-- Input data follows --

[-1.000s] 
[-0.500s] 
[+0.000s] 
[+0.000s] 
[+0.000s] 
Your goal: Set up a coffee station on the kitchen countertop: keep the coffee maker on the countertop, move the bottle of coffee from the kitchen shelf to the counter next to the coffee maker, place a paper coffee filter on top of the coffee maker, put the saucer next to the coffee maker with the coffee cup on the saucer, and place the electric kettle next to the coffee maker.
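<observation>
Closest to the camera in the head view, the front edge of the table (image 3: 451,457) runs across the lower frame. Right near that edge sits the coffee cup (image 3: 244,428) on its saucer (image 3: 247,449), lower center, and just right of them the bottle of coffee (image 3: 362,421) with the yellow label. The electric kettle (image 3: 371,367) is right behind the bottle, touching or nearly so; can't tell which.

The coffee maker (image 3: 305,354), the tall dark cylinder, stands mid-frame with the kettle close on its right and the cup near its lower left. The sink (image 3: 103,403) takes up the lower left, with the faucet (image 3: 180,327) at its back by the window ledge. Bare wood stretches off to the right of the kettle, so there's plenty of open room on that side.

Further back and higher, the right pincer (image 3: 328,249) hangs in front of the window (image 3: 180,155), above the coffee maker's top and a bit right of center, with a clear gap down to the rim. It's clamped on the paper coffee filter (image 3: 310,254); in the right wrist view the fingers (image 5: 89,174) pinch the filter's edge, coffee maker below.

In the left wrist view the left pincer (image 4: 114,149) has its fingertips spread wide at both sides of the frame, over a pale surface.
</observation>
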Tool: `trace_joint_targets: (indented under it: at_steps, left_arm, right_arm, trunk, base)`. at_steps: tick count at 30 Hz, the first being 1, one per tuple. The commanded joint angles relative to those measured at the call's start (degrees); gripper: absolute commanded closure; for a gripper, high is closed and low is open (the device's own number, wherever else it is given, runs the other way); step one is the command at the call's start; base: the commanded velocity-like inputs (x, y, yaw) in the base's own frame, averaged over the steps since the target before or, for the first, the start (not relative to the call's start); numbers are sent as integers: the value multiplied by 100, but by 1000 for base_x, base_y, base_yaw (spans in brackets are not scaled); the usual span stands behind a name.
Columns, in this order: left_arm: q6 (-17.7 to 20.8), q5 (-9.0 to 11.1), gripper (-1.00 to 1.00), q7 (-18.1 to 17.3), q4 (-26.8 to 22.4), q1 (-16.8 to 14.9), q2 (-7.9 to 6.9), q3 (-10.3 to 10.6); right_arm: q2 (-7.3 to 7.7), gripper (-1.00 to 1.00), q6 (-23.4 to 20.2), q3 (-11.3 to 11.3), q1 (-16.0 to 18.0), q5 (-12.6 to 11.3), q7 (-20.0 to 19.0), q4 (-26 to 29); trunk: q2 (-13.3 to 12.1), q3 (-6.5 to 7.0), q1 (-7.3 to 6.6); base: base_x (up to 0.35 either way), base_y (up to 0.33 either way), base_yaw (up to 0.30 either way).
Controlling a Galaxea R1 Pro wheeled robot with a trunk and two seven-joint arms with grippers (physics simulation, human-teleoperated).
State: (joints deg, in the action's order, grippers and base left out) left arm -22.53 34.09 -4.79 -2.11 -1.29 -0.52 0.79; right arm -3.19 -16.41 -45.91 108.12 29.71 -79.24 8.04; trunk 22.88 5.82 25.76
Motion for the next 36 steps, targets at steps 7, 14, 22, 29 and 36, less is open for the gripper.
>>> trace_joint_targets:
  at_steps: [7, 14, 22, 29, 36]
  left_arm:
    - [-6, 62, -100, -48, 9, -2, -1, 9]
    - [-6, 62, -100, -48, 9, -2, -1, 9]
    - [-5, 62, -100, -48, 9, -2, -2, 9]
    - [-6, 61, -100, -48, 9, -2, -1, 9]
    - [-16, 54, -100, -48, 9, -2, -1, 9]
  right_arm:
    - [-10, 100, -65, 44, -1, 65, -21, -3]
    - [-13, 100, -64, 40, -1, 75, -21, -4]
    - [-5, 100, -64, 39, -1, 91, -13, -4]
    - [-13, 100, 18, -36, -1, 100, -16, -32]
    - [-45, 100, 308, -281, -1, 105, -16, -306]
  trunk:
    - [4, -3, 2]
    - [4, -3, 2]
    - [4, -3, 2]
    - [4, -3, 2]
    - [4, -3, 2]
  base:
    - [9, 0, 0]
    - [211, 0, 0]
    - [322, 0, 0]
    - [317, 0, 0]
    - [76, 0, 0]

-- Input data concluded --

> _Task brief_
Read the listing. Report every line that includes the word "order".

> _Solution for this task_
Columns, in this order: left_arm: q6 (-17.7 to 20.8), q5 (-9.0 to 11.1), gripper (-1.00 to 1.00), q7 (-18.1 to 17.3), q4 (-26.8 to 22.4), q1 (-16.8 to 14.9), q2 (-7.9 to 6.9), q3 (-10.3 to 10.6); right_arm: q2 (-7.3 to 7.7), gripper (-1.00 to 1.00), q6 (-23.4 to 20.2), q3 (-11.3 to 11.3), q1 (-16.0 to 18.0), q5 (-12.6 to 11.3), q7 (-20.0 to 19.0), q4 (-26 to 29); trunk: q2 (-13.3 to 12.1), q3 (-6.5 to 7.0), q1 (-7.3 to 6.6); base: base_x (up to 0.35 either way), base_y (up to 0.33 either way), base_yaw (up to 0.30 either way).
State: (joints deg, in the action's order, grippers and base left out) left arm -22.53 34.09 -4.79 -2.11 -1.29 -0.52 0.79; right arm -3.19 -16.41 -45.91 108.12 29.71 -79.24 8.04; trunk 22.88 5.82 25.76

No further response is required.